- [EXERCISE]:
Find the string "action" in the records and copy each line where it occurs.

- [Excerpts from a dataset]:
______________________________
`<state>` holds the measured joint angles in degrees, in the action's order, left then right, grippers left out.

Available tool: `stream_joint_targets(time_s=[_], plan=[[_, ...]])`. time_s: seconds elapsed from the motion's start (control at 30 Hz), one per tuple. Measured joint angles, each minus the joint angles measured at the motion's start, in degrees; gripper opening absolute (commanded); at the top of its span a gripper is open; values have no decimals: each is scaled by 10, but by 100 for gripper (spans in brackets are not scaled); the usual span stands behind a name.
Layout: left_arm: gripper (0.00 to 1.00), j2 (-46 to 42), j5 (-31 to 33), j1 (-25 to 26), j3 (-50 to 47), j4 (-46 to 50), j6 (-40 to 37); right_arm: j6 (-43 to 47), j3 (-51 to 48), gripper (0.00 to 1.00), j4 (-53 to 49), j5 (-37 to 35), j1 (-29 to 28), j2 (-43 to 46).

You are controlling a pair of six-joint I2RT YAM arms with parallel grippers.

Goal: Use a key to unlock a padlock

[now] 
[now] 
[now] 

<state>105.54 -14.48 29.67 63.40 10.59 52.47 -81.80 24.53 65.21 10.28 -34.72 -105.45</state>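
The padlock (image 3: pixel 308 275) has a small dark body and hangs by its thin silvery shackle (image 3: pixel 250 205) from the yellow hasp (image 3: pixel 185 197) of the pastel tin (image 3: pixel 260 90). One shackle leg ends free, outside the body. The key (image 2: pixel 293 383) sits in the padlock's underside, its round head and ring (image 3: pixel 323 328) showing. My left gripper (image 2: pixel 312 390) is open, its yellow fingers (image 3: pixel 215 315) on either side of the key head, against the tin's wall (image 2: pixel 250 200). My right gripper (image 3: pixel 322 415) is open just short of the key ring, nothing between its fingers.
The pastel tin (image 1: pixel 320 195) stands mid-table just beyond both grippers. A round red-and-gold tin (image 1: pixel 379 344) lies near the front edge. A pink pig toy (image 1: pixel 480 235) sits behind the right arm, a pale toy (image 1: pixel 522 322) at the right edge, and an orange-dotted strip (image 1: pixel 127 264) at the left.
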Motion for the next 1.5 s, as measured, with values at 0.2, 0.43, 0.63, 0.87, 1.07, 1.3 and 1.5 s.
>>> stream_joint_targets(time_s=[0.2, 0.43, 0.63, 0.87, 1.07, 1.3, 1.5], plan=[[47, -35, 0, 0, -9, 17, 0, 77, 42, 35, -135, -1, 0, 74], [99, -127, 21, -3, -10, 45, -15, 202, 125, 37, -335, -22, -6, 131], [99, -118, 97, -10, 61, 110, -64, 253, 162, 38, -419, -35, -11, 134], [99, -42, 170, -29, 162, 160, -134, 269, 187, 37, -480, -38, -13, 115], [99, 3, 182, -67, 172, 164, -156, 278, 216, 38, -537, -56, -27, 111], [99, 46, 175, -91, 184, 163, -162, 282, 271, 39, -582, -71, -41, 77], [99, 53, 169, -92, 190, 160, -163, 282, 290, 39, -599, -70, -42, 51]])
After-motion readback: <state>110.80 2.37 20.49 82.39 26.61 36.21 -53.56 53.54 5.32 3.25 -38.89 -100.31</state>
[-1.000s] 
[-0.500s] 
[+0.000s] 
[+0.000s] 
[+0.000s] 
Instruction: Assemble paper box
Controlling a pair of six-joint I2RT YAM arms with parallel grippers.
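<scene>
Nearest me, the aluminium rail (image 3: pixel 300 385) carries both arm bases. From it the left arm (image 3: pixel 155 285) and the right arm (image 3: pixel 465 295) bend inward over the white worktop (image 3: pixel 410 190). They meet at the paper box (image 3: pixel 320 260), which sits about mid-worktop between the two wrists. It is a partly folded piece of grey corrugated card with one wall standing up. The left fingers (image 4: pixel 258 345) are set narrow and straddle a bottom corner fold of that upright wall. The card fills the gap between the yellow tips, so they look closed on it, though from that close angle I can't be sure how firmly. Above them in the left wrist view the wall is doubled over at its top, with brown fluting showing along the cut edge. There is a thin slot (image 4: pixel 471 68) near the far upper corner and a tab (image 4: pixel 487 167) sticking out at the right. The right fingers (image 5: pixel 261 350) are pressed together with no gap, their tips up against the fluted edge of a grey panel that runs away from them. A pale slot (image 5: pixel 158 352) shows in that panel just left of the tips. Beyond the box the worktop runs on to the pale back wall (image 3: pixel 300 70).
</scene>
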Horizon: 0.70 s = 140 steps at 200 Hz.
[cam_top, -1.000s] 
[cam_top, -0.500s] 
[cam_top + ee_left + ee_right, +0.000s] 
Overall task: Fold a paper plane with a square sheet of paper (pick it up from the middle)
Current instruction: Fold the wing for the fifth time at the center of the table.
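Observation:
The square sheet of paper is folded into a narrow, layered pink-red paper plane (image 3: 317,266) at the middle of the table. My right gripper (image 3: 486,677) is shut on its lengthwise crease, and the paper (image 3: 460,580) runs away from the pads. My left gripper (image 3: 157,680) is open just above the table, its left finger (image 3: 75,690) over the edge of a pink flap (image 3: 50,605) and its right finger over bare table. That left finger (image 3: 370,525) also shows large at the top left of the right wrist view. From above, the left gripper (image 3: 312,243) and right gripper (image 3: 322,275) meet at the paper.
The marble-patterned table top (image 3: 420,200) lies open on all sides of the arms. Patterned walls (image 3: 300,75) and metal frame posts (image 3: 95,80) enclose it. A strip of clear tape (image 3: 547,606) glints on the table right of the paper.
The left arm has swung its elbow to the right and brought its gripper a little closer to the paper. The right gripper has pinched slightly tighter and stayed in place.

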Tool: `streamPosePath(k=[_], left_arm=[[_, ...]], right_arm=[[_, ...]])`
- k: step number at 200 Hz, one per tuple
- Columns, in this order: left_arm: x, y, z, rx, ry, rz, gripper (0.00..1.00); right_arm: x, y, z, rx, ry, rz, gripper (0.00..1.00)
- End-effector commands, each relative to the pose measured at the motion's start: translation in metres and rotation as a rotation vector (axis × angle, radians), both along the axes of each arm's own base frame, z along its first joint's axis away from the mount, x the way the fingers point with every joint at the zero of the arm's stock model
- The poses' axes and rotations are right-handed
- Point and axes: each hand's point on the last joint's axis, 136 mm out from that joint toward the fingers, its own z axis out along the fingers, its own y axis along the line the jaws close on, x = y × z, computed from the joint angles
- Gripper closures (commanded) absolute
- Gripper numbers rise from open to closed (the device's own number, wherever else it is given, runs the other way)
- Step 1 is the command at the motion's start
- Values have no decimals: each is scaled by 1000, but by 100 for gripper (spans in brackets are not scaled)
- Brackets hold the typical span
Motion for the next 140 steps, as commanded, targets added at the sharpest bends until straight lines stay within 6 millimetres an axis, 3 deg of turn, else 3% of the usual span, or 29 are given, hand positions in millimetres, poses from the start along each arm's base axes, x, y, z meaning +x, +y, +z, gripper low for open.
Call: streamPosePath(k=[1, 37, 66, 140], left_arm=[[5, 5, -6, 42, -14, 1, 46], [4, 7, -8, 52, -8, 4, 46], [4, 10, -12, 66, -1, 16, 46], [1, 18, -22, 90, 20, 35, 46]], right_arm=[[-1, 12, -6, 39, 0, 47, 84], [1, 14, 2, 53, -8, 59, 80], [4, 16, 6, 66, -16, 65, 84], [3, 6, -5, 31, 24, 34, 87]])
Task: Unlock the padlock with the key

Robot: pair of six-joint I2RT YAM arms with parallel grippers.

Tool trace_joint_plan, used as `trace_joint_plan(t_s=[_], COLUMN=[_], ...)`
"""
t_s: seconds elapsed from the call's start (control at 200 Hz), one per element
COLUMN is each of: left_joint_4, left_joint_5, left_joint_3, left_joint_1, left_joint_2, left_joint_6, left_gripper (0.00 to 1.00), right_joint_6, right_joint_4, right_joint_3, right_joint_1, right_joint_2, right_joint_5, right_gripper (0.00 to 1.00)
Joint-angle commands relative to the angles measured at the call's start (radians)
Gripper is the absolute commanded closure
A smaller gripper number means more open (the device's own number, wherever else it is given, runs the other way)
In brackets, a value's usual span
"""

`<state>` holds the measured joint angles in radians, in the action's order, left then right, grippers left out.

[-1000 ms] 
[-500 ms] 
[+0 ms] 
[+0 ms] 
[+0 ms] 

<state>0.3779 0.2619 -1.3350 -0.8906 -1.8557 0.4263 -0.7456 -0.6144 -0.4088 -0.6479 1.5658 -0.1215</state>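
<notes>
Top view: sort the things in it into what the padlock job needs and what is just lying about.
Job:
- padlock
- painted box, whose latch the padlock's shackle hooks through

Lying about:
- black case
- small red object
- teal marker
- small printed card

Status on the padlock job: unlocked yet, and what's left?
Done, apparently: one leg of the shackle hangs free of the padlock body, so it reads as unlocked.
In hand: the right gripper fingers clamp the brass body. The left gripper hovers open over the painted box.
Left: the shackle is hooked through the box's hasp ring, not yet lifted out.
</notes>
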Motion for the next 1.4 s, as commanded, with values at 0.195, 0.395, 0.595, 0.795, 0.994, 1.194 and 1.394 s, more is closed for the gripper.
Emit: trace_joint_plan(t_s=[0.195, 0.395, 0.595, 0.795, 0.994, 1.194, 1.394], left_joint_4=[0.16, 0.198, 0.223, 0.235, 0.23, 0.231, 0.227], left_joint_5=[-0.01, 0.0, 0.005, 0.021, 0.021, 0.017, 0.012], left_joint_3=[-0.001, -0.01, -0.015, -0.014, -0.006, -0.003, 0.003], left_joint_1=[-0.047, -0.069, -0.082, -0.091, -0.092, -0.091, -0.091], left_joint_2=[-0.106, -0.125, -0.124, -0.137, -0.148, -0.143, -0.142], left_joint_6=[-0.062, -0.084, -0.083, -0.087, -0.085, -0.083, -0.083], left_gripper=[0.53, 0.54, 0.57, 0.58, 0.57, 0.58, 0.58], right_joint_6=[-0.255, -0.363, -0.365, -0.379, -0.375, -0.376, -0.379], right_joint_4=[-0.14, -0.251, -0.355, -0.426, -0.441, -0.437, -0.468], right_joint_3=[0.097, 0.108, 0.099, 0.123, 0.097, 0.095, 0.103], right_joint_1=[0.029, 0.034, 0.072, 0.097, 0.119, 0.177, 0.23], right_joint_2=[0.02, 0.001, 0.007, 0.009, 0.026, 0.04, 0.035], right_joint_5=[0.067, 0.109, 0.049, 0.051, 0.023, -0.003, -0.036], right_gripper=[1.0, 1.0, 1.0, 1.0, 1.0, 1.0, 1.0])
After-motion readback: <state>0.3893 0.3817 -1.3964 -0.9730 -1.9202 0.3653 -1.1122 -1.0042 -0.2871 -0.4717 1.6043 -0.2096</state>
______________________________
- [RESPONSE FOR THIS EXERCISE]:
`<state>` holds the measured joint angles in degrees, in the action's order, left then right, grippers left out.
`<state>` holds the measured joint angles in radians, in the action's order, left then right, grippers left out.

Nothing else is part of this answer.